Excerpt |
Learn about the different access points and formats to the data HTRC provides, as well as the various affordances and limitations of each method. Your research project will largely dictate which method is best suited for your needs. |
HTRC provides access to data from the HathiTrust corpus in several forms across its suite of tools and services for computational text analysis. Data is periodically synced from HathiTrust, but not all HTRC tools and services are updated on the same schedule. Additionally, copyright, user agreements, and security concerns impact data availability and format.
HTRC algorithms and HTRC Data Capsules are capable of analyzing the entire HathiTrust corpus, and additionally make use of each volume’s MARC bibliographic and METS metadata. Both the HTRC algorithms and Capsule-environments draw from the HTRC Data API described below.
The HTRC makes available also two datasets, the HTRC Extracted Features Dataset and a dataset of Word Frequencies in English Language Literature, 1700-1922. HTRC Extracted Features includes metadata and extracted page-level data (words and word counts) for 15.7 million volumes.
HathiTrust+Bookworm visualizes data for 15.7 million volumes.

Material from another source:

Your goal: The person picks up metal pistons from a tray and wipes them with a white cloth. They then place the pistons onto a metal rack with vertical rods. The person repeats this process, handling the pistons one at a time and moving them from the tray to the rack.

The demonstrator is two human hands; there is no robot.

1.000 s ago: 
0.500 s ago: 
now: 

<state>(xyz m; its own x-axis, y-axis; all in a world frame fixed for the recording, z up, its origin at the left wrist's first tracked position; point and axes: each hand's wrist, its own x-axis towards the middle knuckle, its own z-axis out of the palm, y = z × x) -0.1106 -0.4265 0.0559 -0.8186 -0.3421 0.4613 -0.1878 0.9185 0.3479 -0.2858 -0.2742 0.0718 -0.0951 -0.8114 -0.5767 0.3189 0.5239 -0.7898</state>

- Search and select volumes to build a collection in HathiTrust. Import to HTRC as a workset to use with algorithms or call data into your Capsule using the HTRC Workset Toolkit.
- Query the HathiTrust Bibliographic API.
- Utilize the HathiFiles.
- Need more help? HTRC can help you build a list of volume IDs to analyze. Contact htrc-help@hathitrust.org.
Data API
This table outlines the differences between the HTRC Data API and HathiTrust Data API. As a researcher-accessible service, describes the HTRC Data API functions within the HTRC Data Capsules environment.
HathiTrust Data API
purpose | to provide access to HathiTrust text data within an HTRC Data Capsule AND to serve high-performance large-scale algorithms and programs (not publicly-accessible) |
data available | entire HathiTrust corpus |
use | In-capsule via the HTRC Workset Toolkit |
throttling enforcement | no |
security | JWT |
bulk retrieval of volumes | yes |
metadata available |